→ TASK DETAILS: Write out the full listing again, exactly as it stands.

→ DATA:
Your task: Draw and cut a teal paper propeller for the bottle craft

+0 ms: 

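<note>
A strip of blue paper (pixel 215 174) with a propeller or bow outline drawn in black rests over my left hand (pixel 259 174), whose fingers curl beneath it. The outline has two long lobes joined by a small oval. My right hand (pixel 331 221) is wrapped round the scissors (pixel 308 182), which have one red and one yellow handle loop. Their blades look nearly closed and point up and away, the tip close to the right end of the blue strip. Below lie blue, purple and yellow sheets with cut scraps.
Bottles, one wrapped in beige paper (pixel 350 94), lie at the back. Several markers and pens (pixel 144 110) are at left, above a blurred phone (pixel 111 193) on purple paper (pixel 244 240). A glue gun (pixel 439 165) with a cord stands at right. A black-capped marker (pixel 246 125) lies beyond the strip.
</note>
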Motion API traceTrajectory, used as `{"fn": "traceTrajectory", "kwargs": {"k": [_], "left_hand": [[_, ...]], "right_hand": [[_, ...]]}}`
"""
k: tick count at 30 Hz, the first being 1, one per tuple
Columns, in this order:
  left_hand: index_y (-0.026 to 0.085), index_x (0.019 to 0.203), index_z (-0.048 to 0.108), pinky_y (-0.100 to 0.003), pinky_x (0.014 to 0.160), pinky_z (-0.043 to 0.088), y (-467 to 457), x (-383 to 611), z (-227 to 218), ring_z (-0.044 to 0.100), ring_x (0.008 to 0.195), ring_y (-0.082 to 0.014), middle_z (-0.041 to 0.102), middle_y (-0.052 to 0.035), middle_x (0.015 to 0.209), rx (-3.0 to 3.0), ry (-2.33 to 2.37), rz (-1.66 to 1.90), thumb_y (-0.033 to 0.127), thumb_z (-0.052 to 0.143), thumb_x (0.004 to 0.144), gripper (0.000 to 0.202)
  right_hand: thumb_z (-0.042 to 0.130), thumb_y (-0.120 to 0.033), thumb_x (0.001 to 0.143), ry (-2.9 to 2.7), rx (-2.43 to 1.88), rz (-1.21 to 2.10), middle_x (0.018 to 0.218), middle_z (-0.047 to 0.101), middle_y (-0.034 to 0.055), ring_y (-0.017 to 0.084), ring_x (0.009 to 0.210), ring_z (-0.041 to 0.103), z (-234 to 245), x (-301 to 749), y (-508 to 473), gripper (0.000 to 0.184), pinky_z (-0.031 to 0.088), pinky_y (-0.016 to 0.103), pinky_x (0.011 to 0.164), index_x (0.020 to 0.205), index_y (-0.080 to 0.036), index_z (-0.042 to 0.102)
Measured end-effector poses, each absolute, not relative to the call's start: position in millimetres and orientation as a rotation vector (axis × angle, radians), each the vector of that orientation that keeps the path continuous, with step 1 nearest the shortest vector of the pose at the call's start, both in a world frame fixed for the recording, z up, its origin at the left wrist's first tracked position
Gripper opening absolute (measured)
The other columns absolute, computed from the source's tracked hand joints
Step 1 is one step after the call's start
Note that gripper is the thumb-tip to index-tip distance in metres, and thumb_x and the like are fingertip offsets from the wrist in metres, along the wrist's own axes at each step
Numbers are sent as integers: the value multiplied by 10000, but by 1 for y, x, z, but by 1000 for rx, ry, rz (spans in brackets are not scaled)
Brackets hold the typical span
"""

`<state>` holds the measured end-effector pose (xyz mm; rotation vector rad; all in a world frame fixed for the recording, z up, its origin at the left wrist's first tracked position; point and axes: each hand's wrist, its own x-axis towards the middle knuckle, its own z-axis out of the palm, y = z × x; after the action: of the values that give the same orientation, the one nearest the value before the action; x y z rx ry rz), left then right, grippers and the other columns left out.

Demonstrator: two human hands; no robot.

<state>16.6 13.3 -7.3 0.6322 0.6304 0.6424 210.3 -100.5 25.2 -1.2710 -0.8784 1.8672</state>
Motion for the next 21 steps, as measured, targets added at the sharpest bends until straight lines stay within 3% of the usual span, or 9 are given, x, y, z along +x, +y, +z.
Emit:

→ OUTPUT BELOW:
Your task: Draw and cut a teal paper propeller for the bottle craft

+0 ms: 

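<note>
A strip of blue paper (pixel 215 174) with a propeller or bow outline drawn in black rests over my left hand (pixel 259 174), whose fingers curl beneath it. The outline has two long lobes joined by a small oval. My right hand (pixel 331 221) is wrapped round the scissors (pixel 308 182), which have one red and one yellow handle loop. Their blades look nearly closed and point up and away, the tip close to the right end of the blue strip. Below lie blue, purple and yellow sheets with cut scraps.
Bottles, one wrapped in beige paper (pixel 350 94), lie at the back. Several markers and pens (pixel 144 110) are at left, above a blurred phone (pixel 111 193) on purple paper (pixel 244 240). A glue gun (pixel 439 165) with a cord stands at right. A black-capped marker (pixel 246 125) lies beyond the strip.
</note>
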Motion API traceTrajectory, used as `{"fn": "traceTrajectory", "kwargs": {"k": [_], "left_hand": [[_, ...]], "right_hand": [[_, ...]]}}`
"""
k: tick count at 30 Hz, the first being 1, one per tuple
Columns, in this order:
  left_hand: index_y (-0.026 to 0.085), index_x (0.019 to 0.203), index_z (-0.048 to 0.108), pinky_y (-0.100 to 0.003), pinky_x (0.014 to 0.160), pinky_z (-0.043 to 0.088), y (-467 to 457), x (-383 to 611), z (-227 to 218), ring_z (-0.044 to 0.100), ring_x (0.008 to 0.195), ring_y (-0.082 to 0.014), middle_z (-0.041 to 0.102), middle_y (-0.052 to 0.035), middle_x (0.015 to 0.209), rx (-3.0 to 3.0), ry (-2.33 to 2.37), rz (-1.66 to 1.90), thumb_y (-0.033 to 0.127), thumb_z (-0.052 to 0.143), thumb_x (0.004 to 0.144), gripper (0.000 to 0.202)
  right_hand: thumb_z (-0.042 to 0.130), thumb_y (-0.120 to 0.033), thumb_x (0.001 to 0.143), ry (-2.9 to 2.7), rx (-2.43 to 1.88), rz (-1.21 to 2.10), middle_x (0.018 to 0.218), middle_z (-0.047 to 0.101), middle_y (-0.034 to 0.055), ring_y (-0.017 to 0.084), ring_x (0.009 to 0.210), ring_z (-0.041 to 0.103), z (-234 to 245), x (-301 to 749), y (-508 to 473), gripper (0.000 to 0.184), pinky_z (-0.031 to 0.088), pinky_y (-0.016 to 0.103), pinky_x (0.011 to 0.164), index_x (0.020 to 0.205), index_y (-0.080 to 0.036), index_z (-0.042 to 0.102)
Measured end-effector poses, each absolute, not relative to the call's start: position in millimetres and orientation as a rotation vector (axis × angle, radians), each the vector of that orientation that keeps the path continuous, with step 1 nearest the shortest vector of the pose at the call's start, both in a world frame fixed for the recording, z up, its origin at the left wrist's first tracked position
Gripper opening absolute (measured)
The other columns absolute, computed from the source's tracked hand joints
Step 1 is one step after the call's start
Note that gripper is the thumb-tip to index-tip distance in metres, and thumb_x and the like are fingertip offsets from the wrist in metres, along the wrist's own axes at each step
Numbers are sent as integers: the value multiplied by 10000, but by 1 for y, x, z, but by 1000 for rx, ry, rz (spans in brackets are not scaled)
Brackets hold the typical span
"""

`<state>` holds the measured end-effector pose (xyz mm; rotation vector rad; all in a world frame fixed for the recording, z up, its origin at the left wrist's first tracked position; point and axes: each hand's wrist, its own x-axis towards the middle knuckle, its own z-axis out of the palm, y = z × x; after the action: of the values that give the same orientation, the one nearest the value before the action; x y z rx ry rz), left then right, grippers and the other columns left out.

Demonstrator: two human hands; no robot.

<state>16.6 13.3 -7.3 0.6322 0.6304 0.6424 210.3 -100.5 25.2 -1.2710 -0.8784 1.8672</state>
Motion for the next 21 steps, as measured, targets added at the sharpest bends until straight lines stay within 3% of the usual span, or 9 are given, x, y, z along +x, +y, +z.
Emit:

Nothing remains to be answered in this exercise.